INSTRUCTIONS FOR THE TASK:
Where an image appears, leave it out; otherwise repeat the data exactly.

::::::::

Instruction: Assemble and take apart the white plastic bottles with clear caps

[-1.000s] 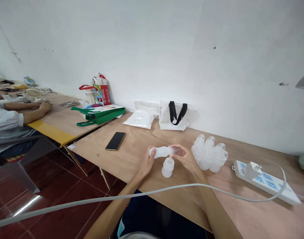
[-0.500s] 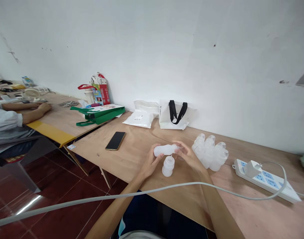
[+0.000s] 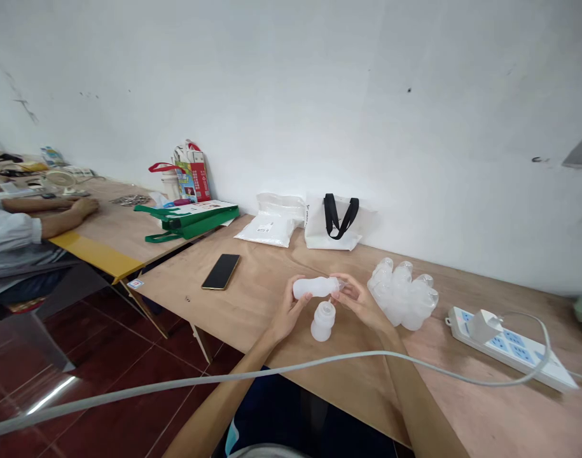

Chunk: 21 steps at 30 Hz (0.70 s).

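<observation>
A frosted white plastic bottle lies sideways between my hands, above the table. My left hand is closed around its base end. At the neck end, the fingers of my right hand pinch the bottle's narrow clear tip. Just below it, a second frosted bottle stands upright on the wooden table. A cluster of similar bottles stands close together to the right of my right hand.
A white power strip with a plug lies at the right; its grey cable crosses low in front of me. A phone, white packet, white bag and green bag lie around. A co-worker's arms rest at far left.
My right hand's fingers have shifted slightly around the bottle's tip. The held bottle stays sideways in nearly the same place, and the standing bottle has not visibly moved on the table.
</observation>
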Each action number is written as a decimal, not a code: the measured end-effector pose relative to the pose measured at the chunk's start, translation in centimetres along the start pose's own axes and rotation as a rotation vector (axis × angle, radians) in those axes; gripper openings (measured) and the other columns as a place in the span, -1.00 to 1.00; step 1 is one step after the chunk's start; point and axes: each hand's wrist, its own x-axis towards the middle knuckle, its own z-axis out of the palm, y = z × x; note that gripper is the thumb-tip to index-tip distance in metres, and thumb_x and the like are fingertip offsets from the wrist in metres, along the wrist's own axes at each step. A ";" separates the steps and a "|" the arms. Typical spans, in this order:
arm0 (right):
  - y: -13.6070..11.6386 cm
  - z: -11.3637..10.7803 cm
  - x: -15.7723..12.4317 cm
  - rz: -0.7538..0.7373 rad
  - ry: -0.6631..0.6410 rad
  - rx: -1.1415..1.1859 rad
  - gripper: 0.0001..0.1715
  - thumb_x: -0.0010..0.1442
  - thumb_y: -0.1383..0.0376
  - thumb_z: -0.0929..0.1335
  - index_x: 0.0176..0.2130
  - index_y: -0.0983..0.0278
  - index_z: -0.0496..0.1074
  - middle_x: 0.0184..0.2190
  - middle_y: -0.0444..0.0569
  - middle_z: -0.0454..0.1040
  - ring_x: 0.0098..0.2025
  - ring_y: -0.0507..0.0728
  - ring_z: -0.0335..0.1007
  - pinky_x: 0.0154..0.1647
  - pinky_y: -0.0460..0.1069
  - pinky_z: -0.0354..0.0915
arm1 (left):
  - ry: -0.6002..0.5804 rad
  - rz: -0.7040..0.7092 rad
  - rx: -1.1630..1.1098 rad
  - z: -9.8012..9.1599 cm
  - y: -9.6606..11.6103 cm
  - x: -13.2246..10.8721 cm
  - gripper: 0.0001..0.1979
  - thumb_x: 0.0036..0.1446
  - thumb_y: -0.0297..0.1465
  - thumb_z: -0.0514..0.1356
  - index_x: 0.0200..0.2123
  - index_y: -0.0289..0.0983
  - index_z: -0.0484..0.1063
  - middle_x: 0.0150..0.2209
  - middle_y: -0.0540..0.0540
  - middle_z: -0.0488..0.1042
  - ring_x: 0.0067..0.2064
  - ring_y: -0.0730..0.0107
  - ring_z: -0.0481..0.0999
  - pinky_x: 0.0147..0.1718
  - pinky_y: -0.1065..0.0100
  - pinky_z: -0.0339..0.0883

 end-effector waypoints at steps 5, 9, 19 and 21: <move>1.1 -0.4 0.4 0.038 0.118 -0.163 -0.46 0.24 -0.14 0.38 -0.20 0.26 0.57 -0.50 -0.07 0.50 -0.53 0.07 0.35 -0.49 -0.02 0.30 | -0.049 0.044 -0.023 0.0 0.1 0.0 -0.47 0.29 -0.11 0.23 0.23 -0.16 0.24 0.20 -0.18 0.34 0.16 0.15 0.41 0.14 0.13 0.36; 0.9 -0.6 0.2 0.009 0.088 -0.121 -0.42 0.18 -0.09 0.44 0.08 0.14 0.50 -0.05 0.04 0.57 -0.24 0.15 0.50 -0.42 -0.03 0.39 | -0.034 0.027 -0.048 0.0 0.0 0.1 -0.49 0.31 -0.13 0.22 0.24 -0.14 0.22 0.20 -0.18 0.35 0.15 0.15 0.42 0.14 0.13 0.36; 0.4 -0.5 0.1 0.028 0.086 -0.088 -0.45 0.23 -0.12 0.40 -0.05 0.24 0.59 -0.31 0.01 0.59 -0.41 0.10 0.45 -0.42 -0.01 0.37 | -0.047 0.042 -0.023 0.0 -0.1 0.1 -0.50 0.31 -0.14 0.22 0.24 -0.14 0.25 0.21 -0.19 0.35 0.16 0.15 0.42 0.11 0.14 0.39; 0.2 -0.6 0.0 0.003 0.054 -0.046 -0.43 0.16 -0.05 0.48 0.07 0.16 0.52 -0.08 0.02 0.59 -0.24 0.14 0.52 -0.28 0.01 0.43 | -0.026 0.041 -0.032 0.0 -0.1 0.1 -0.49 0.31 -0.13 0.22 0.24 -0.14 0.23 0.21 -0.19 0.36 0.16 0.14 0.42 0.13 0.13 0.37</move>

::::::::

ANSWER TO THIS PROBLEM:
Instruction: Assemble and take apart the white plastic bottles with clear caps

[-1.000s] 
[-0.500s] 
[+0.000s] 

Chunk: 21 steps at 30 Hz (0.70 s).

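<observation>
A frosted white plastic bottle lies sideways between my hands, above the table. My left hand is closed around its base end. At the neck end, the fingers of my right hand pinch the bottle's narrow clear tip. Just below it, a second frosted bottle stands upright on the wooden table. A cluster of similar bottles stands close together to the right of my right hand.
A white power strip with a plug lies at the right; its grey cable crosses low in front of me. A phone, white packet, white bag and green bag lie around. A co-worker's arms rest at far left.
My right hand's fingers have shifted slightly around the bottle's tip. The held bottle stays sideways in nearly the same place, and the standing bottle has not visibly moved on the table.
</observation>
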Each action number is written as a decimal, not a code: the measured end-effector pose relative to the pose measured at the chunk's start, translation in centimetres along the start pose's own axes and rotation as a rotation vector (axis × angle, radians) in those axes; gripper openings (measured) and the other columns as a place in the span, -1.00 to 1.00; step 1 is one step after the chunk's start; point and axes: each hand's wrist, its own x-axis towards the middle knuckle, its own z-axis out of the palm, y = z × x; note that gripper is the thumb-tip to index-tip distance in metres, and thumb_x and the like are fingertip offsets from the wrist in metres, along the wrist's own axes at each step. A ";" separates the steps and a "|" the arms. Typical spans, in this order:
arm0 (right):
  - y: -13.6070..11.6386 cm
  - z: -11.3637..10.7803 cm
  - x: -15.7723..12.4317 cm
  - rz: -0.7538..0.7373 rad
  - ry: -0.6631..0.6410 rad
  - rx: -1.1415..1.1859 rad
  - gripper: 0.0001..0.1715
  - thumb_x: -0.0010..0.1442
  - thumb_y: -0.1383..0.0376
  - thumb_z: -0.0929..0.1335
  - index_x: 0.0176..0.2130
  - index_y: -0.0983..0.0278
  - index_z: -0.0496..0.1074
  - middle_x: 0.0184..0.2190
  - middle_y: -0.0444..0.0569
  - middle_z: -0.0454..0.1040
  - ring_x: 0.0098..0.2025
  - ring_y: -0.0507..0.0728
  - ring_z: -0.0335..0.1007
  - pinky_x: 0.0154..0.1647
  - pinky_y: -0.0460..0.1069
  - pinky_z: -0.0354..0.0915
arm1 (left):
  - ry: -0.6002..0.5804 rad
  - rz: -0.7040..0.7092 rad
  - rx: -1.1630..1.1098 rad
  - z: -9.8012..9.1599 cm
  - y: -9.6606..11.6103 cm
  - x: -13.2246..10.8721 cm
  - gripper: 0.0001..0.1979
  - thumb_x: 0.0036..0.1446
  - thumb_y: -0.0297..0.1465
  - thumb_z: -0.0514..0.1356
  - index_x: 0.0200..0.2123
  - index_y: -0.0289..0.0983
  - index_z: -0.0484..0.1063
  - middle_x: 0.0150..0.2209
  - middle_y: -0.0540..0.0540
  - middle_z: -0.0488..0.1042
  - ring_x: 0.0067..0.2064
  - ring_y: -0.0730..0.0107
  - ring_z: -0.0481..0.0999
  - pinky_x: 0.0147..0.1718
  - pinky_y: -0.1065..0.0100
  - pinky_z: -0.0339..0.0883

 end-effector waypoints at steps 5, 9, 19 and 21: <move>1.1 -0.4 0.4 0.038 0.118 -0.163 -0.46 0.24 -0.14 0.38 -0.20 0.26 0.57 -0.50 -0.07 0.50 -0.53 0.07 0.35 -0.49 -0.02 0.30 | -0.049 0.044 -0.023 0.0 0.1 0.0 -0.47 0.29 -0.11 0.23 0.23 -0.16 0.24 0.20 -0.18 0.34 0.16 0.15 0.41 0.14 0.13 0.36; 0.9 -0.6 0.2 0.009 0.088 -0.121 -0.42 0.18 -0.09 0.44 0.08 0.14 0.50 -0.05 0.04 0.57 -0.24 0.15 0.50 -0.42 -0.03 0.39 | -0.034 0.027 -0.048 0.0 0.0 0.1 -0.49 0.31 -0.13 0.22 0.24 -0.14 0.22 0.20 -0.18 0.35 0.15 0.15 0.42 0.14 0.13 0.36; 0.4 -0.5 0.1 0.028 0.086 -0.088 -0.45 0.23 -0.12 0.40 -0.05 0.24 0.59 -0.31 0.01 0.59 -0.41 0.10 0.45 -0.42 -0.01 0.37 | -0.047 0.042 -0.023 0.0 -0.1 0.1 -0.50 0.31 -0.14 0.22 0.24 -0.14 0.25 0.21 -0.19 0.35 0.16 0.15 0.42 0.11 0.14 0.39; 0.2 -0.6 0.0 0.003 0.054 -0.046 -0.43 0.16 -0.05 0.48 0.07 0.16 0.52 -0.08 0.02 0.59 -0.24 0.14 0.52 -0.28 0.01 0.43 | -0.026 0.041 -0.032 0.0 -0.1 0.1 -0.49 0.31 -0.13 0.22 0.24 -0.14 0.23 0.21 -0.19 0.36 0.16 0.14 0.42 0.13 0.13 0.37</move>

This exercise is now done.